> Task statement:
Report each line from the records where the string "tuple" turns up.

(Beginning of Dataset records)

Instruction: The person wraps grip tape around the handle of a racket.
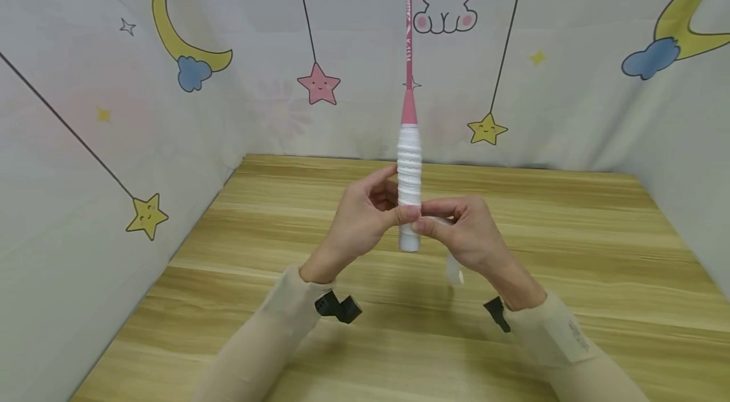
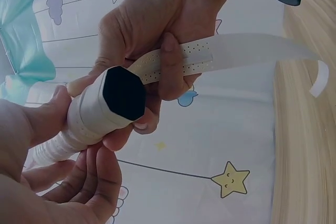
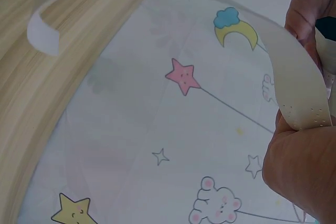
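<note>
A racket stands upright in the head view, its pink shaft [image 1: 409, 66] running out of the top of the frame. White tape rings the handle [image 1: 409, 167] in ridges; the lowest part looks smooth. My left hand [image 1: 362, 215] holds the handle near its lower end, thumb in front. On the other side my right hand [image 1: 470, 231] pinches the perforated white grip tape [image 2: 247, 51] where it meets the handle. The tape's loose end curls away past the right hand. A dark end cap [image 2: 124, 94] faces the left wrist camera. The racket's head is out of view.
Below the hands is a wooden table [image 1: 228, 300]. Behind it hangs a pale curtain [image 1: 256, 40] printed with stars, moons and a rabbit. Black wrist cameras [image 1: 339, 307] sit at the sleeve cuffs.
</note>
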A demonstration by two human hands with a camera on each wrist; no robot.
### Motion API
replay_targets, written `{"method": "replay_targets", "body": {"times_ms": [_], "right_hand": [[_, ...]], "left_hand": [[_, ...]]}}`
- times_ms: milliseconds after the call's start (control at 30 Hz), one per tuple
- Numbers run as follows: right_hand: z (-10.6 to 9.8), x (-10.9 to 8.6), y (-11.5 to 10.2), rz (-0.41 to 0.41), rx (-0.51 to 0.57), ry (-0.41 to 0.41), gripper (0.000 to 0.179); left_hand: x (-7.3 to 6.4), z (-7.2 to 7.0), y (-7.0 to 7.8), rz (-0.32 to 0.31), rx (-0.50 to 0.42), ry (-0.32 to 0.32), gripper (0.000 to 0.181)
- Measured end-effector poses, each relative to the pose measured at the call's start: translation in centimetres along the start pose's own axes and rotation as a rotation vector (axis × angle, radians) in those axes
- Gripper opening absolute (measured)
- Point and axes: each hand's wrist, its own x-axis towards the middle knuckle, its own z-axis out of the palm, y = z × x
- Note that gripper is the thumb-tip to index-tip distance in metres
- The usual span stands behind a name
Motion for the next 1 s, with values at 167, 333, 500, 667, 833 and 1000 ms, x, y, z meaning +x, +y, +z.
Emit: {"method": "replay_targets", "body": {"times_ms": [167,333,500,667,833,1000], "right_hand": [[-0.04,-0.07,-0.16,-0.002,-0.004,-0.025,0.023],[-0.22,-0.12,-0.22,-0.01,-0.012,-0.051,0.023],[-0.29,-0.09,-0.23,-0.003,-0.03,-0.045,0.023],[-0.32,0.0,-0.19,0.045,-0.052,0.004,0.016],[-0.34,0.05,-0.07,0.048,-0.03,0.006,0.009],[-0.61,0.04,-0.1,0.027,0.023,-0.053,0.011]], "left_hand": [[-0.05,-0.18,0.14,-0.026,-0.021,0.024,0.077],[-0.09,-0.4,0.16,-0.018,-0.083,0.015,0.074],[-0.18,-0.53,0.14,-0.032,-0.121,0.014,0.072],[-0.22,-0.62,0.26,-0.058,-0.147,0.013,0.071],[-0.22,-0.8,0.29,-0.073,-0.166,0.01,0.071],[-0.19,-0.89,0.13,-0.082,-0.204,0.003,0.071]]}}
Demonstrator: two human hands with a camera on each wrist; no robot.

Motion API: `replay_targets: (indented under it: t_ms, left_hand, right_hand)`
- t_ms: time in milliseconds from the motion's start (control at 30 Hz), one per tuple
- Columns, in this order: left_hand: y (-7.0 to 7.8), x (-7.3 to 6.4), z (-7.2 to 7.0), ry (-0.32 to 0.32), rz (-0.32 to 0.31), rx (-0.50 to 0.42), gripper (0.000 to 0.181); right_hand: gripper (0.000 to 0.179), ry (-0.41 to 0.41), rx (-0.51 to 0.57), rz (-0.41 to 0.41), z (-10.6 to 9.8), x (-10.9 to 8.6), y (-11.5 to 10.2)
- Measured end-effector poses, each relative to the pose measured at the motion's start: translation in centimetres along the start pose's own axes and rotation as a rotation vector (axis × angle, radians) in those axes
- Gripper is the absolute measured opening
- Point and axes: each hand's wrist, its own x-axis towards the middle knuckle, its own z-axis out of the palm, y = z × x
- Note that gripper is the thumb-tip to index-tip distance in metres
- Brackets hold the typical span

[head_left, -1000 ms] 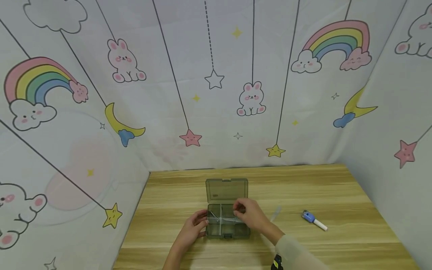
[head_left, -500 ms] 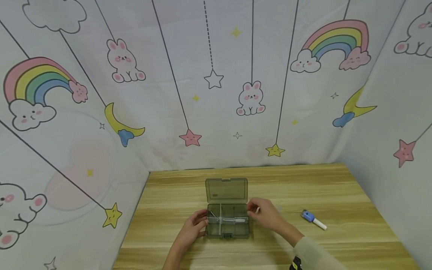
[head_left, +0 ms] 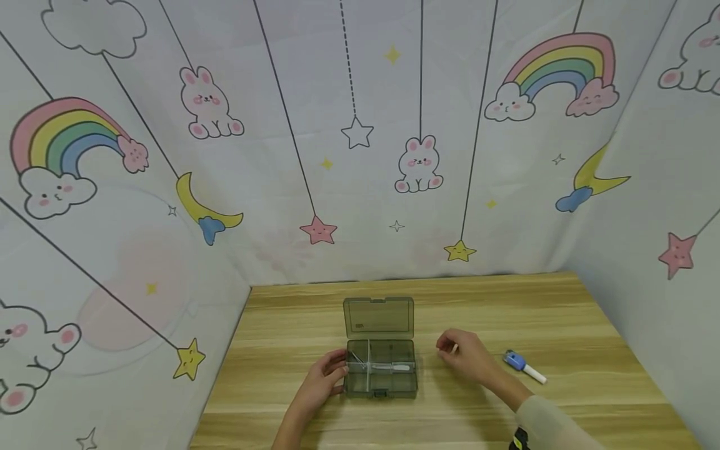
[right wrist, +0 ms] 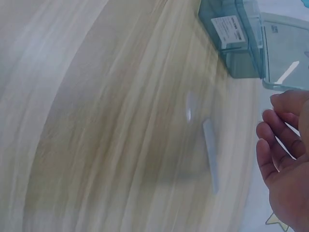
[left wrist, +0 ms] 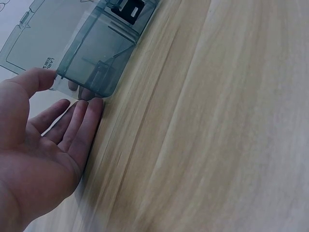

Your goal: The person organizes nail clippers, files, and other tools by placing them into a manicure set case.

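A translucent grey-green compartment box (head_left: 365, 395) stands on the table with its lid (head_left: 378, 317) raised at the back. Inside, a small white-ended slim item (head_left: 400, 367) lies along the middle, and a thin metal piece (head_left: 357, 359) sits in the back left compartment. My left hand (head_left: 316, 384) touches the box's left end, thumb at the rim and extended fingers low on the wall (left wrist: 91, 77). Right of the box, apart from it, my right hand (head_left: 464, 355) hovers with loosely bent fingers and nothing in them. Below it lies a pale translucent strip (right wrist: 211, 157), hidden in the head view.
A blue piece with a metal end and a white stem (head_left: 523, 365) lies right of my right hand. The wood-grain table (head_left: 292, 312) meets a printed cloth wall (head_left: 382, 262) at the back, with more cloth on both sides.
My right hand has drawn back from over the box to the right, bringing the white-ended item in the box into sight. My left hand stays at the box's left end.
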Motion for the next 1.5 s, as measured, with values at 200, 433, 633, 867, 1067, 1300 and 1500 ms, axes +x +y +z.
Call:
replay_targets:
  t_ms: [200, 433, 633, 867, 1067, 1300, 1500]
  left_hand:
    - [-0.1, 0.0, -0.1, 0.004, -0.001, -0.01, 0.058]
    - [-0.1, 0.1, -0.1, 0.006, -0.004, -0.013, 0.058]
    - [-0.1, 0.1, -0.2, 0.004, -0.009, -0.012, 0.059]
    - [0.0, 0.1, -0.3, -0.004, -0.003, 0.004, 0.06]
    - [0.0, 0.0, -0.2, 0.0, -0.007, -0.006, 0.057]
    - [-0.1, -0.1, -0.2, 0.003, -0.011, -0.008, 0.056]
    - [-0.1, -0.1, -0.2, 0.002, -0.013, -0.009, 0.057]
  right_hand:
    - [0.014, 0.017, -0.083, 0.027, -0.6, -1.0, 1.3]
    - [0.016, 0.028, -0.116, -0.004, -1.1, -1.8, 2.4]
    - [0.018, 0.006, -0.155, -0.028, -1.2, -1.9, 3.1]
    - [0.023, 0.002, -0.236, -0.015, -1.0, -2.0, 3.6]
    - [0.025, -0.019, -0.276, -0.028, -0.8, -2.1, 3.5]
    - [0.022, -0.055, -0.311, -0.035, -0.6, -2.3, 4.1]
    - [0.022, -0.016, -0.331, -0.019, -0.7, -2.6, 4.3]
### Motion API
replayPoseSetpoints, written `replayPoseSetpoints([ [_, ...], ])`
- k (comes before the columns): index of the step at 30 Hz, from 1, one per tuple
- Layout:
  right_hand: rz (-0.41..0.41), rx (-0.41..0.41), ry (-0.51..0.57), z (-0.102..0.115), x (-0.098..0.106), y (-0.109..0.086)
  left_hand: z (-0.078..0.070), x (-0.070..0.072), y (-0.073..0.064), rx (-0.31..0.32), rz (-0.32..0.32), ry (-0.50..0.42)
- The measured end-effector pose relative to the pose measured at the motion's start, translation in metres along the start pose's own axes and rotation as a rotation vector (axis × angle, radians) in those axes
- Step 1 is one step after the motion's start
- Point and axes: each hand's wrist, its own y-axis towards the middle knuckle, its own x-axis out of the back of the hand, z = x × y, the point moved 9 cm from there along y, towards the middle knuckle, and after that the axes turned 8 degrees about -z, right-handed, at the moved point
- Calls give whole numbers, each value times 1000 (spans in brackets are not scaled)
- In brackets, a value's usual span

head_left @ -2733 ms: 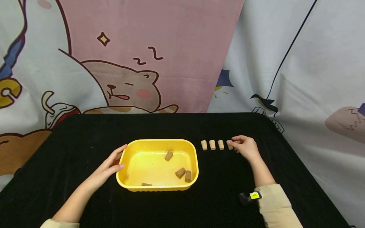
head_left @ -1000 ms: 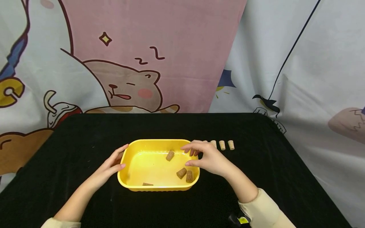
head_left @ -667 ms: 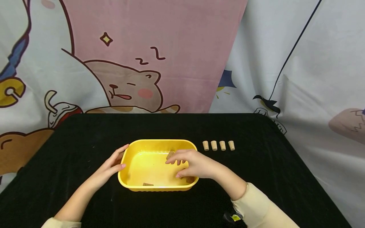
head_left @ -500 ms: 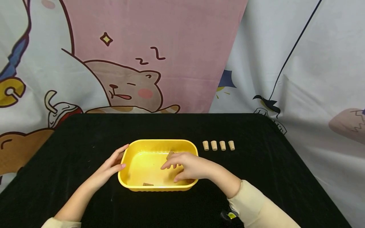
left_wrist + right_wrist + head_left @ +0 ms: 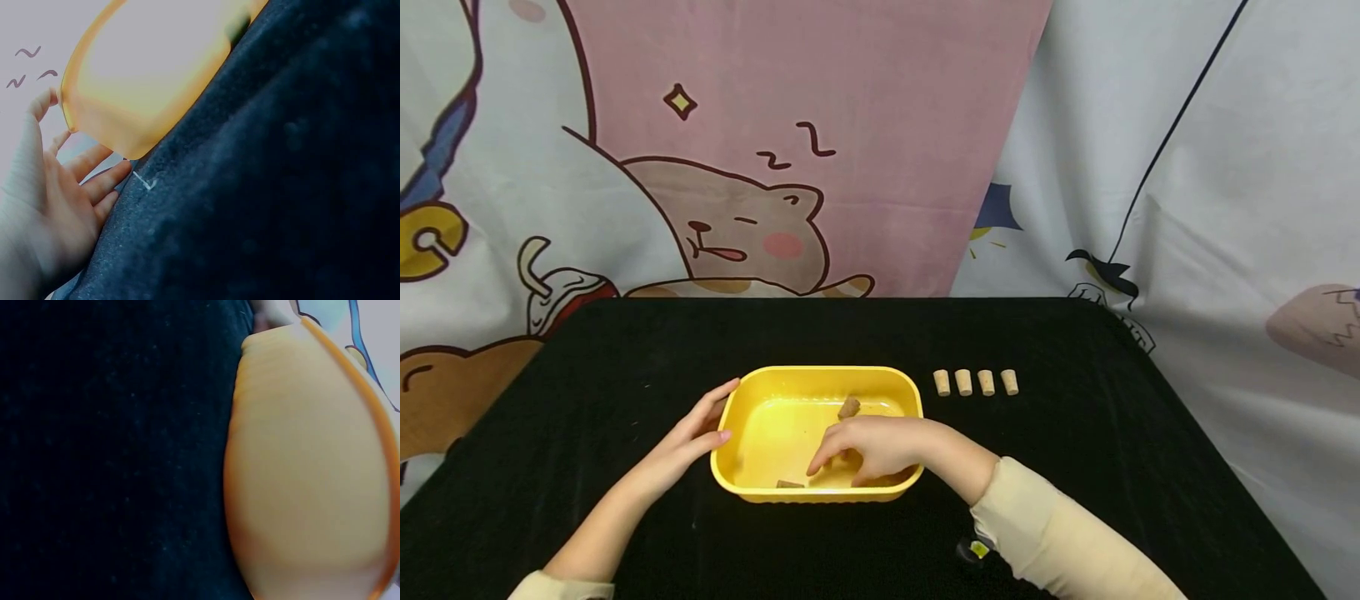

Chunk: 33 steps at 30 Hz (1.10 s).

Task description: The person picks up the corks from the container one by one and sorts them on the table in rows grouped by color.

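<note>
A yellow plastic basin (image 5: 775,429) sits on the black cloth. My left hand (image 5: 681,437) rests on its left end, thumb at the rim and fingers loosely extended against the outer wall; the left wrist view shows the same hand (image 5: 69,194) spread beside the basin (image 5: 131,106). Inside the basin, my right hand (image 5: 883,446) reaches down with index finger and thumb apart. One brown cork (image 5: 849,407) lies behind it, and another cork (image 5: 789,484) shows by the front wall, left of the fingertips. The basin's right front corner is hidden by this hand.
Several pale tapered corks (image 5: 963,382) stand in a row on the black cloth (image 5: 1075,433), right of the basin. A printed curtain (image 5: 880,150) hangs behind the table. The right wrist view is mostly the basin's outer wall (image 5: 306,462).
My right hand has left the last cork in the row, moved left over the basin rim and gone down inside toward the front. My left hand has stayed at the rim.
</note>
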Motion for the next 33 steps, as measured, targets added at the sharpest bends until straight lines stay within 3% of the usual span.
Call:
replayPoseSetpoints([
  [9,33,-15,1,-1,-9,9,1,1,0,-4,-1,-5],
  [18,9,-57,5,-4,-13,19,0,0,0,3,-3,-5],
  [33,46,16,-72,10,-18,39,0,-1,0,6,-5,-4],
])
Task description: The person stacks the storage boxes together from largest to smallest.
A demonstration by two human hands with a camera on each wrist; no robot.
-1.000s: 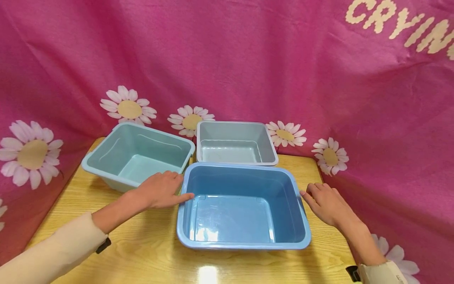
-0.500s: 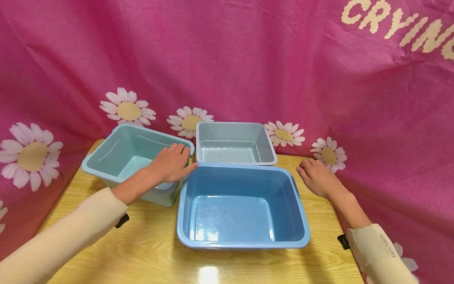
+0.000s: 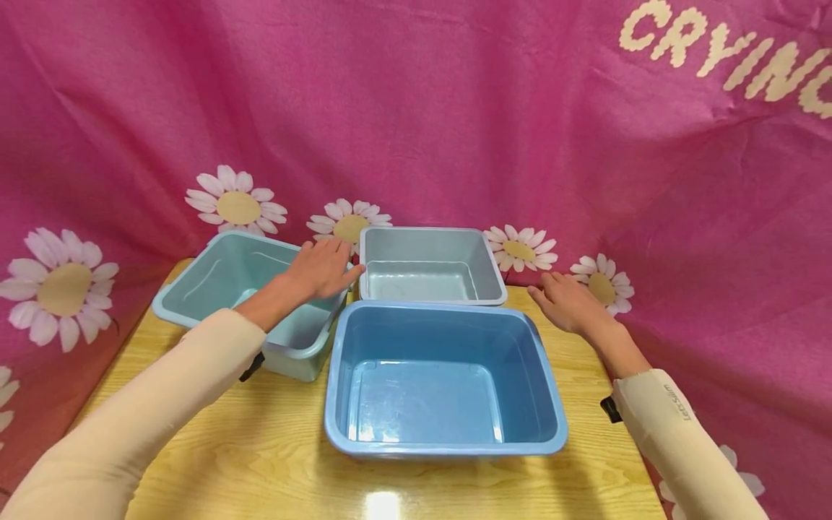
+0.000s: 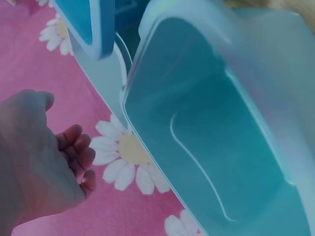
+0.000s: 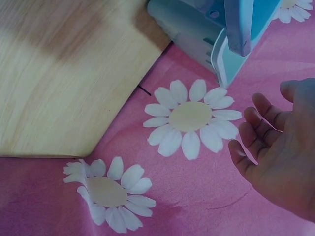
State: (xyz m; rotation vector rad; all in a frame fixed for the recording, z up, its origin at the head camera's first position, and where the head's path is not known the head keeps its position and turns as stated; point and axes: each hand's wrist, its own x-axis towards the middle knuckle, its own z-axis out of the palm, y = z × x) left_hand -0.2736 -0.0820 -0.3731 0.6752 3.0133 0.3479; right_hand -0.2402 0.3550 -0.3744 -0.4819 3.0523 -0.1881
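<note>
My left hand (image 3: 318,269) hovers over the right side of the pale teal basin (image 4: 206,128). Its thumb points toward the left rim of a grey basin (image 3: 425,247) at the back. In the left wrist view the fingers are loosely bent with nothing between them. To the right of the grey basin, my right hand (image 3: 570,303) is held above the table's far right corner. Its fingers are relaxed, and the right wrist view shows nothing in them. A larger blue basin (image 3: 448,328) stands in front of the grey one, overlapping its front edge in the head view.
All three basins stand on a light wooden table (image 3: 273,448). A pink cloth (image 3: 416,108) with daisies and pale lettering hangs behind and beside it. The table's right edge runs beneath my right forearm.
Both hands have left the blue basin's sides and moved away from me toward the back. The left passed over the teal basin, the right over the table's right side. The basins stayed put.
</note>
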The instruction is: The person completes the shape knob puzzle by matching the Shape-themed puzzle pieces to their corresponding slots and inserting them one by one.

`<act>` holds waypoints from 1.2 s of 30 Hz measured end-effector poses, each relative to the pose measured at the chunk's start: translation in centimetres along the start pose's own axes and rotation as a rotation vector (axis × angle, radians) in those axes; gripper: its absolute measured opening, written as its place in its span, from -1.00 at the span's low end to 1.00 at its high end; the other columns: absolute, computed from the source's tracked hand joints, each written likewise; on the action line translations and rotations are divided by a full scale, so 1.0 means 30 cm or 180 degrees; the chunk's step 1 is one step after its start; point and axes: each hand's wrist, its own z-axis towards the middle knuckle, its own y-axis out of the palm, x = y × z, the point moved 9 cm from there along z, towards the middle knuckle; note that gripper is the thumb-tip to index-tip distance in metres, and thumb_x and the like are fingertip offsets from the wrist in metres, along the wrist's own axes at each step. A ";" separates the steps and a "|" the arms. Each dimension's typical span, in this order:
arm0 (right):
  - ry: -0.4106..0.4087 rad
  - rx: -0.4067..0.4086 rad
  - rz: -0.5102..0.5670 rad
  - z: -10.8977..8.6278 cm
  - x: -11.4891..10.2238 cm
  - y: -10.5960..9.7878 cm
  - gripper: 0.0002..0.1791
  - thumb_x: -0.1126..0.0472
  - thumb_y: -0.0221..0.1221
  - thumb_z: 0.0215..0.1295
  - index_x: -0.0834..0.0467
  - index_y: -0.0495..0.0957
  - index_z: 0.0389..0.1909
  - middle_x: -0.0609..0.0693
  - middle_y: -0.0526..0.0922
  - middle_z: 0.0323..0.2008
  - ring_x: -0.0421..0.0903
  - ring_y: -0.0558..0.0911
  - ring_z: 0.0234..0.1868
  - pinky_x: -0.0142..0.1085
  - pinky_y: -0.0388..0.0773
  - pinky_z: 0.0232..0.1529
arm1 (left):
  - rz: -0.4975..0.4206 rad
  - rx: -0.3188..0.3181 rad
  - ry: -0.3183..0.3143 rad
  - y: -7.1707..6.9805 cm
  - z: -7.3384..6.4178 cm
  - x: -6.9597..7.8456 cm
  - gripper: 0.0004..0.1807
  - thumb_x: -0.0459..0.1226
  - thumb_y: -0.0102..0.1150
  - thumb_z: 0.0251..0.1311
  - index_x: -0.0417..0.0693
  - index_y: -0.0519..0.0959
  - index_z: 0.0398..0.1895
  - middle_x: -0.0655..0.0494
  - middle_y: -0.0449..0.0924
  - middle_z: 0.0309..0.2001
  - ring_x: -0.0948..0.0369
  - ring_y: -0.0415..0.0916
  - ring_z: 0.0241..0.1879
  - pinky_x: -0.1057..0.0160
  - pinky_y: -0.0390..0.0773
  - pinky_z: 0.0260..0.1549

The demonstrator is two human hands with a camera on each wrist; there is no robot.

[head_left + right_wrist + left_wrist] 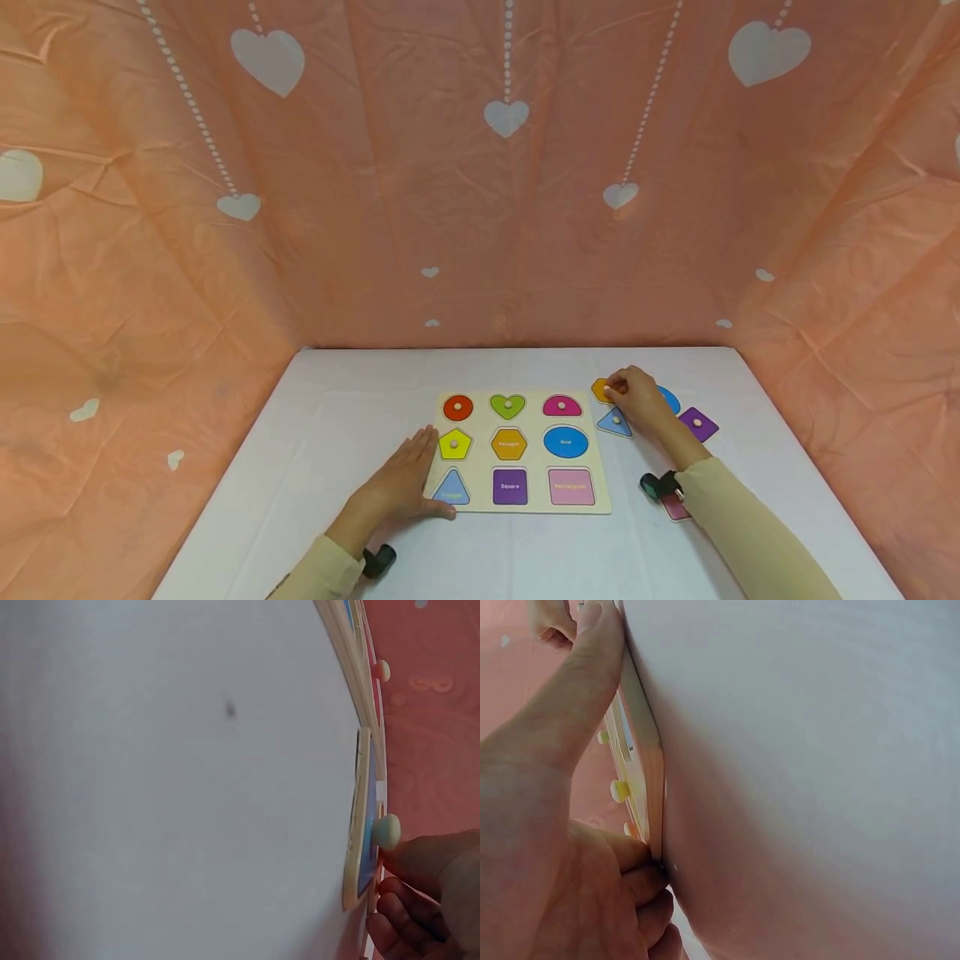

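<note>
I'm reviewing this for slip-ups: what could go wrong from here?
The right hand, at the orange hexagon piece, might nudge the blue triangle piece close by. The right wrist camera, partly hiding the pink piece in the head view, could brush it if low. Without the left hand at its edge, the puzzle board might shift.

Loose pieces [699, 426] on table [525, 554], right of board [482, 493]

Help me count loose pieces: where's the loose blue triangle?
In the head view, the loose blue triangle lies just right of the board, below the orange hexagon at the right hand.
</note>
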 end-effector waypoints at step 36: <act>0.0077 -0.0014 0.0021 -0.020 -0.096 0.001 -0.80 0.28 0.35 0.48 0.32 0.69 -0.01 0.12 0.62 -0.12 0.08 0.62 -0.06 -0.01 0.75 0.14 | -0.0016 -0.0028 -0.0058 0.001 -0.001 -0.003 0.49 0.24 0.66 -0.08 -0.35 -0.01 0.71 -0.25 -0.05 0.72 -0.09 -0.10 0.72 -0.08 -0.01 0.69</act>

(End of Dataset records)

> Exercise result:
- times_ms: milliseconds after the call's start (control at 30 Hz), one per tuple
- t_ms: time in milliseconds from the motion's start (control at 30 Hz), one per tuple
- k (comes before the columns): index of the step at 30 Hz, from 1, one per tuple

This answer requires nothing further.